You say "centrist" like it's a bad thing :)

Re: Bernie Bros, I'm not sure I follow. Is your argument that there weren't Bernie supporters being ***holes or that Hillary made a mistake in vilifying them?

Centrism is basically maintenance of the overall status quo, so if the status quo is bad then centrism is a bad thing. There may, of course, be worse alternatives to it though.

There certainly were some people who'd fit the Bernie Bro moniker, there are always such for all political movements. But the objection to the moniker in general would be twofold:

Firstly, on the practical front, it was counterproductive since it didn't encourage people to vote for Clinton, rather the reverse. That ended up being a bit of a running theme with her campaign though, she took votes for granted when she wan't pointlessly alienating others. That, in the end, is how she contrived to lose to Trump.

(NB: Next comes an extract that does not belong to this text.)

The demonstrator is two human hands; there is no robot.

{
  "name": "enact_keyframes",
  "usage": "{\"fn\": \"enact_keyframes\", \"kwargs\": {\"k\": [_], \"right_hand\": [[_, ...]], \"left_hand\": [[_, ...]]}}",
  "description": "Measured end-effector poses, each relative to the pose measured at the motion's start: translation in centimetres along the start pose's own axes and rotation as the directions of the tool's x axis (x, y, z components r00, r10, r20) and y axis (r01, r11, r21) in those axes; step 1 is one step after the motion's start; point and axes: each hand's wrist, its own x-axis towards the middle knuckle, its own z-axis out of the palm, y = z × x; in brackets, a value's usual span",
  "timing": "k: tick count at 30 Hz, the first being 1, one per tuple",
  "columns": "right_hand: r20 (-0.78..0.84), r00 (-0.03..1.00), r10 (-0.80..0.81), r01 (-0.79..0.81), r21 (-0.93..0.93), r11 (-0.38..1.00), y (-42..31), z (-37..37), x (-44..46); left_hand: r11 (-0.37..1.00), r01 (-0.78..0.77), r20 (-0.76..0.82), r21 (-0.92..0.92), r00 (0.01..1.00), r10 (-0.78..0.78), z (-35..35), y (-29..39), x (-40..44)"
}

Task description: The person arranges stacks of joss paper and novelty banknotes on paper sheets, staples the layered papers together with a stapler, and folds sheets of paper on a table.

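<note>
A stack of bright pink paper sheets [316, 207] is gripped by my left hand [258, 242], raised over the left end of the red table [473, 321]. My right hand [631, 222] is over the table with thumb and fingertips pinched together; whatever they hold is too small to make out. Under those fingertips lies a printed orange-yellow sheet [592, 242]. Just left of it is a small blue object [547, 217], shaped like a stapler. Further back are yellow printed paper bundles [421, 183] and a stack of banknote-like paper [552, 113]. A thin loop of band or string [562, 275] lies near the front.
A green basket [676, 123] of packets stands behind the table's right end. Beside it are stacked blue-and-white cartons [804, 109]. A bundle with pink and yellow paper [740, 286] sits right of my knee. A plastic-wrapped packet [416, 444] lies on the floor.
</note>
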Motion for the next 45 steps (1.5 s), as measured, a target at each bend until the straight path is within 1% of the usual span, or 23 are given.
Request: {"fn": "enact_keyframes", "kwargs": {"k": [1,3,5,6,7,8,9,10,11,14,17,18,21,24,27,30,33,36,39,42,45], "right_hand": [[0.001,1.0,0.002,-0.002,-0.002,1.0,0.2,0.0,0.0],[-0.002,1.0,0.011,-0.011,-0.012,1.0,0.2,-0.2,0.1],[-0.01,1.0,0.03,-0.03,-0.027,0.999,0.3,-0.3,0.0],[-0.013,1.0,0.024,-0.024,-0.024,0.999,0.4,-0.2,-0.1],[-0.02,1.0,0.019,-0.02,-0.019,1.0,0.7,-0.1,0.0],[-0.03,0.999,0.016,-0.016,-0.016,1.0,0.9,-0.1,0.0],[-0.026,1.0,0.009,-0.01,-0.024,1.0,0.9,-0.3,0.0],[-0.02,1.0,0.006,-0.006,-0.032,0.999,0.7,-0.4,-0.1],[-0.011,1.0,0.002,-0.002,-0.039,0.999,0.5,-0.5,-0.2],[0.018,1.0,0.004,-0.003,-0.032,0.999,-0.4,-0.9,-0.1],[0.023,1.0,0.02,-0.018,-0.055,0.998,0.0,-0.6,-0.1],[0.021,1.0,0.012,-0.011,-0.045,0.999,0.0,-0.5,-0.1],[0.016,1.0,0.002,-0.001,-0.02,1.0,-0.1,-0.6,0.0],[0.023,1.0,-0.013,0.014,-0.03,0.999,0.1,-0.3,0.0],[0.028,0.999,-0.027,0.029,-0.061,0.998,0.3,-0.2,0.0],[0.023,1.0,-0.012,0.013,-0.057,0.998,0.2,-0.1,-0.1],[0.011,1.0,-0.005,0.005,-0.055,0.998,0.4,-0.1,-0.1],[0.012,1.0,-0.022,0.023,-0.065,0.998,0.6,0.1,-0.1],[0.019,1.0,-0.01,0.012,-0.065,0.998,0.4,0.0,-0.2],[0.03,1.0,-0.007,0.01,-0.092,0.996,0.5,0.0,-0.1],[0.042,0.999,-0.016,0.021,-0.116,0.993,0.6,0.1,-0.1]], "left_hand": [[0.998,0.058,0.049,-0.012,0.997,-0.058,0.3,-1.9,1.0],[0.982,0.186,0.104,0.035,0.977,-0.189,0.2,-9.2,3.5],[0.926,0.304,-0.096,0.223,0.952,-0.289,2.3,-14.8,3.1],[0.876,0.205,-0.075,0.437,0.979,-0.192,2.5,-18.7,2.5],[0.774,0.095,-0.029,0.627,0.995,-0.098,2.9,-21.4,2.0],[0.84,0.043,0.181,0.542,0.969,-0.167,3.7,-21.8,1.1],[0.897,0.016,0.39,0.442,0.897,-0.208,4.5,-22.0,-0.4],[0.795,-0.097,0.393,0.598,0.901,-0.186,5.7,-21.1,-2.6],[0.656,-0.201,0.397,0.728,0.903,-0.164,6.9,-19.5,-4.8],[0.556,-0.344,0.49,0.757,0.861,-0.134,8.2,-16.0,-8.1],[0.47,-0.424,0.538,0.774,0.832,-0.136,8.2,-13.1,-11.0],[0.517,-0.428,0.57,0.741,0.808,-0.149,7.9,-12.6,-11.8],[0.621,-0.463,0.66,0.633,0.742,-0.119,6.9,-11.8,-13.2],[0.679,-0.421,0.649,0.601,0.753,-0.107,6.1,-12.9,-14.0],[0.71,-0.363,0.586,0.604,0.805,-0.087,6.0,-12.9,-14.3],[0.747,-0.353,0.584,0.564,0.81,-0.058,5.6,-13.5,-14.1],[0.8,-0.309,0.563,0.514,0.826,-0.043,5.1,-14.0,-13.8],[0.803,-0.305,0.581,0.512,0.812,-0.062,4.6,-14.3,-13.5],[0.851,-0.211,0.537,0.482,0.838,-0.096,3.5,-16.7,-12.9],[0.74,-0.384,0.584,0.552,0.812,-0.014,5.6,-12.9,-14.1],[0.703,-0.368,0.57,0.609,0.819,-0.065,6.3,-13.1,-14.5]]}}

Secondly, and more relevant to why it's typical of the stereotype progressive 'left' it was used mostly to try and shut people up rather than because Bernie Bros actually existed. Having and expressing opinions that others disagree with is not being aggressive, and a lot of the identity politics stuff reduces, ultimately, to trying to get people who disagree with you to shut up by labeling them as being --ist (sexist, mostly for Bernie Bros) so that only your opinion gets expressed. Hillary stans might be disappointed that not everyone supported her acritically, but they shouldn't have been. Bernie Bro had exactly the same purpose and function as 'libcuck' had for Trump supporters; it was an easy way to dismiss those expressing certain views without addressing the view itself.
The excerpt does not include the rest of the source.